Nueve Principios Básicos Para un Embarazo Saludable

En este caso, es un plan de alimentación para darle a tu bebé el mejor comienzo de vida posible. Tu hijo no será el único beneficiado, tú también gozarás de un embarazo saludable, un parto a tiempo y una pronta recuperación. Decídete a dejar atrás los malos hábitos y ¡aprovecha este momento en tu vida para tener una alimentación saludable y equilibrada de aquí en adelante!

  • Cada bocado cuenta. Por ello es importante que al momento de elegir un platillo pienses, ¿este alimento le hará bien a mi bebé? Bajo esta premisa sabrás cuál es la elección correcta. No se trata de limitarte, sino de balancear tu alimentación; tú misma sabrás cuando un rico alimento vale la pena porque te da satisfacción. Recuerda que si tú estás contenta, seguramente tu bebé también lo estará.
  • Las calorías no son iguales. No son lo mismo 150 calorías de un pastel de chocolate que 150 de un panqué realizado con salvado de trigo integral y frutas. Prefiere alimentos cuya calidad de calorías sea mayor a la cantidad, y evita las calorías huecas que no aportan beneficio alguno ni a ti ni a tu bebé.
  • No te saltes las comidas. Tu bebé necesita recibir alimento regularmente. De hecho, comer constantemente es la mejor manera de alimentar al feto; aunque no tengas hambre, procura hacer tres comidas principales y dos comidas ligeras en los intervalos.
  • Come como una experta. Prefiere las carnes magras a las grasas, la leche y los productos lácteos descremados a los enteros, los alimentos hervidos a los fritos y las nueces o frutos secos a las palomitas de maíz.

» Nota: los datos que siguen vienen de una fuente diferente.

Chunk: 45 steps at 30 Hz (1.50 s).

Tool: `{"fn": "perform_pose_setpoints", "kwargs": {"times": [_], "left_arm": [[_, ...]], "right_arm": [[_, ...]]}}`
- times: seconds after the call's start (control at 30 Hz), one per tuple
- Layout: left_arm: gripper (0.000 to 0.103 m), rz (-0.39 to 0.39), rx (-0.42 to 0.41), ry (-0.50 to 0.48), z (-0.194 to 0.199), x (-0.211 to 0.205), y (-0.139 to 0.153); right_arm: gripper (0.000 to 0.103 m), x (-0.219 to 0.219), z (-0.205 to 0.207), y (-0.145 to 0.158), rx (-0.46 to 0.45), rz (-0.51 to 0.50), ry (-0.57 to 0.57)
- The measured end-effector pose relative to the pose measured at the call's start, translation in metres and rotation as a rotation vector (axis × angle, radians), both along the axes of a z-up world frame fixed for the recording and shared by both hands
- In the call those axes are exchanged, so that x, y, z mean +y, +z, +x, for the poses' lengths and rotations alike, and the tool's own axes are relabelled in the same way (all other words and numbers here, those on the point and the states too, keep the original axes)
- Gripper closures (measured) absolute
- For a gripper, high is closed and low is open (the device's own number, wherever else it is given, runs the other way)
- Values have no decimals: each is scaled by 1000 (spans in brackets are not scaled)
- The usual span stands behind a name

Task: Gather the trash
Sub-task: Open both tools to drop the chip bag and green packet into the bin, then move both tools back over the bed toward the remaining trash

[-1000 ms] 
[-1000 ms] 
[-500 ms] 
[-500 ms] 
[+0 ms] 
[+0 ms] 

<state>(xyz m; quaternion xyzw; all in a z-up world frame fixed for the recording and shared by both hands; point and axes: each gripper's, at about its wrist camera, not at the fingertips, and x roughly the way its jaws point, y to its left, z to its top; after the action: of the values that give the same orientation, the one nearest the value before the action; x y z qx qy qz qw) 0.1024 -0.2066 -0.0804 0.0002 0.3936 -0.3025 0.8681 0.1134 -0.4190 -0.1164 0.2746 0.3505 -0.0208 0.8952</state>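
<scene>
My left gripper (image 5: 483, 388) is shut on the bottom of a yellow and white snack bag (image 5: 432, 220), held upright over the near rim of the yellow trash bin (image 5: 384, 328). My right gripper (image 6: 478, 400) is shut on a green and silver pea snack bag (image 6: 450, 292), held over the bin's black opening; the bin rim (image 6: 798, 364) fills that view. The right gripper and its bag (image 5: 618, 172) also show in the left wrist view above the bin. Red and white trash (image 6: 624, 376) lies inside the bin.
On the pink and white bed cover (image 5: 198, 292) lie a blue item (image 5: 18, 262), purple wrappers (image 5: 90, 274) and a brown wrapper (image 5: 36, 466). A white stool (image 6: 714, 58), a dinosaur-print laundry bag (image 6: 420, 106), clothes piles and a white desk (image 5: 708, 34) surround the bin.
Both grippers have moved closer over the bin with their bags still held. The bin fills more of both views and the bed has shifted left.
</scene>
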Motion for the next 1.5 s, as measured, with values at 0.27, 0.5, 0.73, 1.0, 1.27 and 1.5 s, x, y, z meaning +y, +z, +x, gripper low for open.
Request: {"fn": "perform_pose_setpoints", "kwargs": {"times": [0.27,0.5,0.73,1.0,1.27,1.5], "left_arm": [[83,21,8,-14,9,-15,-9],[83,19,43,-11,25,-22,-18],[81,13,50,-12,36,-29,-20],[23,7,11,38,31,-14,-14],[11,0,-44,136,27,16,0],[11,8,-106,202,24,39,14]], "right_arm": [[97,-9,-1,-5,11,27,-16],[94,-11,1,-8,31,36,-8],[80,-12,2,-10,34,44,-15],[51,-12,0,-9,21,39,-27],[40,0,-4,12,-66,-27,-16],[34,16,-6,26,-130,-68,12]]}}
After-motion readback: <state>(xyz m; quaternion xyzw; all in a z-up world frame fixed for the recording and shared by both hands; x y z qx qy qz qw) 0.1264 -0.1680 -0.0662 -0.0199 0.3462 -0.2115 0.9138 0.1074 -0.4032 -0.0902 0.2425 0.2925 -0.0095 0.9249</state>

  • Selecciona los carbohidratos. Aléjate de los carbohidratos simples como el pan blanco, arroz, cereales refinados, pasteles, galletas, azúcar y jarabes, y prefiere los complejos: pan y cereales integrales, guisantes, arroz integral y las frutas. No sólo te sentirás satisfecha en menos tiempo, sino que te ayudarán a regular tu digestión y a evitar el estreñimiento.
  • Di no al azúcar. No sólo te hará subir de peso más rápido sino que dejará menos espacio para otras calorías con más nutrientes. Si limitas su ingesta la mayor parte del tiempo, cuando la pruebes podrá convertirse en algo muy placentero, sin sentirte culpable por ello. Sustituye su ingesta con jugos naturales o frutas.
  • Elige alimentos frescos. Son los mejores porque aún conservan su valor nutricional; las frutas y verduras congeladas también son una buena opción porque se procesan inmediatamente después de ser cosechadas, por lo que sus nutrientes se conservan. Prefiere las verduras al vapor para que conserven sus vitaminas y minerales y las frutas cortadas en pedazos o en jugos, de preferencia sin azúcar. De igual manera, consume los guisados realizados por ti o por algún miembro de la familia a los alimentos procesados o comida rápida.
  • Pide a tu familia que te apoye. Plantéales la opción de mejorar su alimentación. Explícale a tu pareja lo importante que es una buena nutrición no sólo para ti, sino también para él, en cualquier etapa de su vida. Prepara galletas de avena con chispas de chocolate en lugar de galletas de chocolate comerciales, consume semillas de girasol en lugar de papas fritas.
  • Deja los malos hábitos. Aléjate del alcohol, el tabaco, y los fármacos no prescritos por tu médico, de lo contrario tu esfuerzo por seguir una dieta nutricional no servirá.